The Firm (1993): To be honest, living in Memphis one of my favorite parts of watching this movie is catching the landmarks and going “oooh that’s Blues City Café” or “Hey, that’s warehouse where the beer garden is now” but I digress. As the senior partner at the small but prestigious law firm, Bendini, Lambert & Locke, Avery Tolar is able of offering the world on a silver platter to the young and hungry new associate Mitch McDeere. In exchange he only demands loyalty and secrecy, but when Mitch finds out just how deep he is in with this firm, this loyalty and secrecy becomes harder to give.
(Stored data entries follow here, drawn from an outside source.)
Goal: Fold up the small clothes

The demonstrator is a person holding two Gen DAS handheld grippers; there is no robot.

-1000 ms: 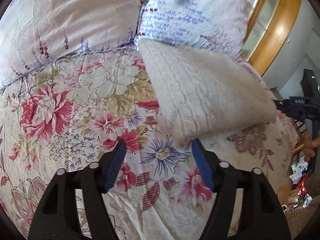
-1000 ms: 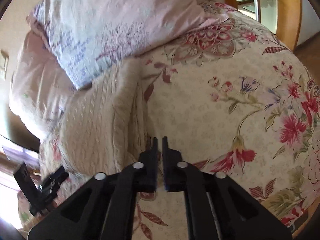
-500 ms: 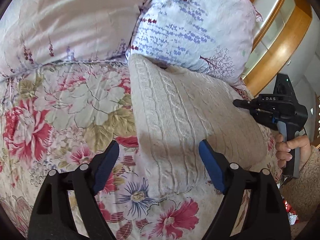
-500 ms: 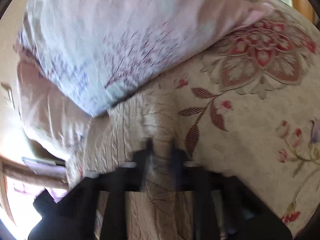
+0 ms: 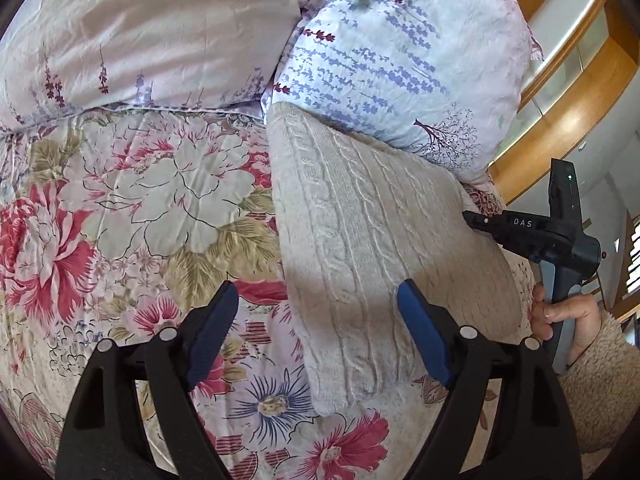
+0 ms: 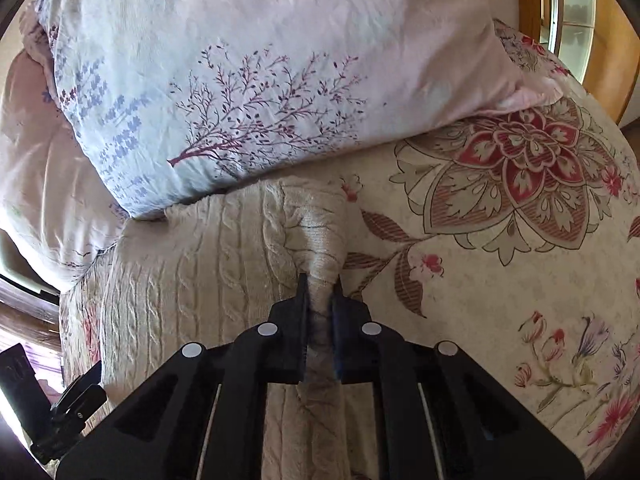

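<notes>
— How is the right hand-held gripper (image 6: 320, 292) seen to be set?

— It is clamped narrowly on a bunched fold of the cream cable-knit sweater (image 6: 192, 280), which is pinched between its black fingers (image 6: 298, 320). The jaws have just been closing, and the knit is caught between them. From the left wrist view the same tool is seen at the sweater's far edge, gripped by a hand (image 5: 560, 314) in a fleecy beige sleeve (image 5: 596, 384).

— And the left hand-held gripper (image 5: 316, 320)?

— It is held wide, with nothing pressed by its blue pads (image 5: 212, 332). The jaws have just been opening. One pad is poised over the bedspread, the other over the sweater's near part, so that the sweater's long edge is straddled. Whether the cloth is touched cannot be told.

— Where is the sweater placed?

— It is laid as a folded strip on the floral bedspread (image 5: 132, 216), its far end tucked against the lavender-print pillow (image 5: 392, 60).

— What is shown of the bed and room?

— A second, pale pink pillow (image 5: 160, 28) is set beside the first. Curved wooden framing with glass panels (image 5: 576, 92) is seen beyond the bed.

— How are the tools angled?

— Both are pointed steeply downward at the bed.
</notes>
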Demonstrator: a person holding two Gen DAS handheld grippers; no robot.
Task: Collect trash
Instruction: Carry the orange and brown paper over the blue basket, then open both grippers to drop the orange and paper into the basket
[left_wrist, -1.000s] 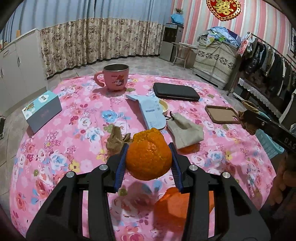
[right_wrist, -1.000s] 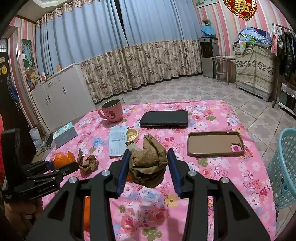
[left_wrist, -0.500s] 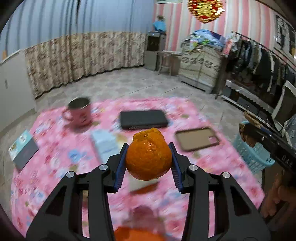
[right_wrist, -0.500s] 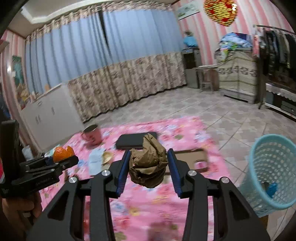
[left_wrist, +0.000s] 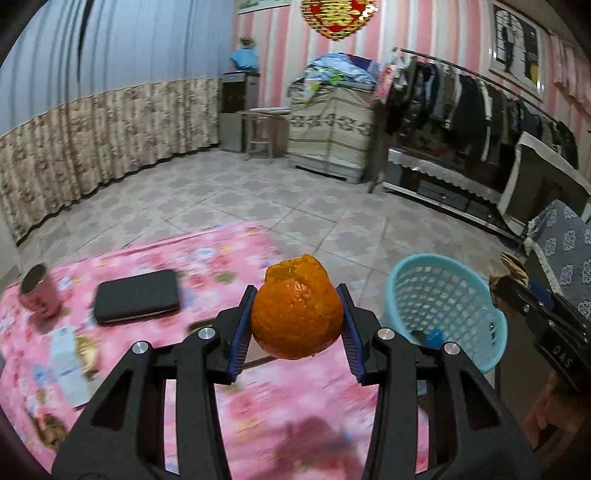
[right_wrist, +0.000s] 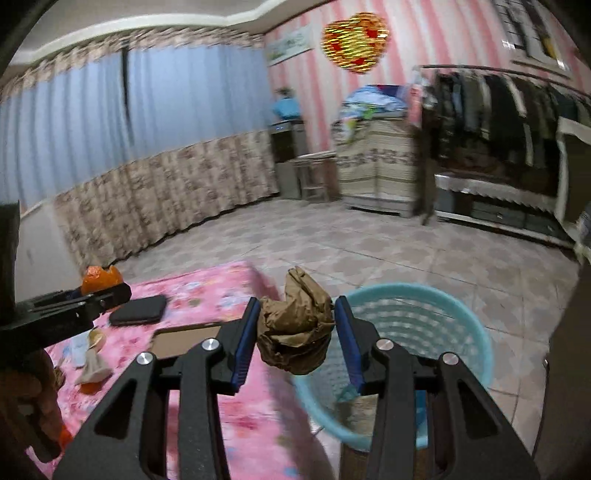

While his character in the source material is an outright ruthless villain, Gene Hackman’s portrayal of Avery is a more well-rounded character who is more of a mentor to the naive Mitch.

The Birdcage (1996): The acclaimed English language remake of the French film La Cage aux Folles, features a scene stealing Hackman as a staunchly conservative senator being duped at a family dinner. When his daughter getting married, Senator Kevin Keeley feels the need to meet the young man’s parents. Unbeknownst to him, these parents, Armand and Albert Goldman, are the owner and top performer of a South Beach drag club. The Goldman’s try to play it straight for the “family values” senator and his wife, but when the press starts getting wind of what is going on Keeley’s career could be in danger. Fitting in perfectly with an incredible cast of Robin Williams, Nathan Lane, Dianne Wiest, Christine Baranski, and Hank Azaria; Gene Hackman proves to be the perfect comedic straight man to bounce off of.

The Royal Tenenbaums (2001): Regarded by many as the last great picture Hackman starred in, the Royal Tenenbaums was actually a movie he had no desire to do. Director/writer Wes Anderson created the role specifically for him, but it took convincing from both his agent and co-star Angelica Huston to take it on. While stories abound of the actor being cranky and difficult to work with on-set, one can not deny how great he was. As the aging patriarch of a brilliant but dysfunctional family, Royal Tenenbaum finds himself trying to reconnect with those who had largely written him out of their lives.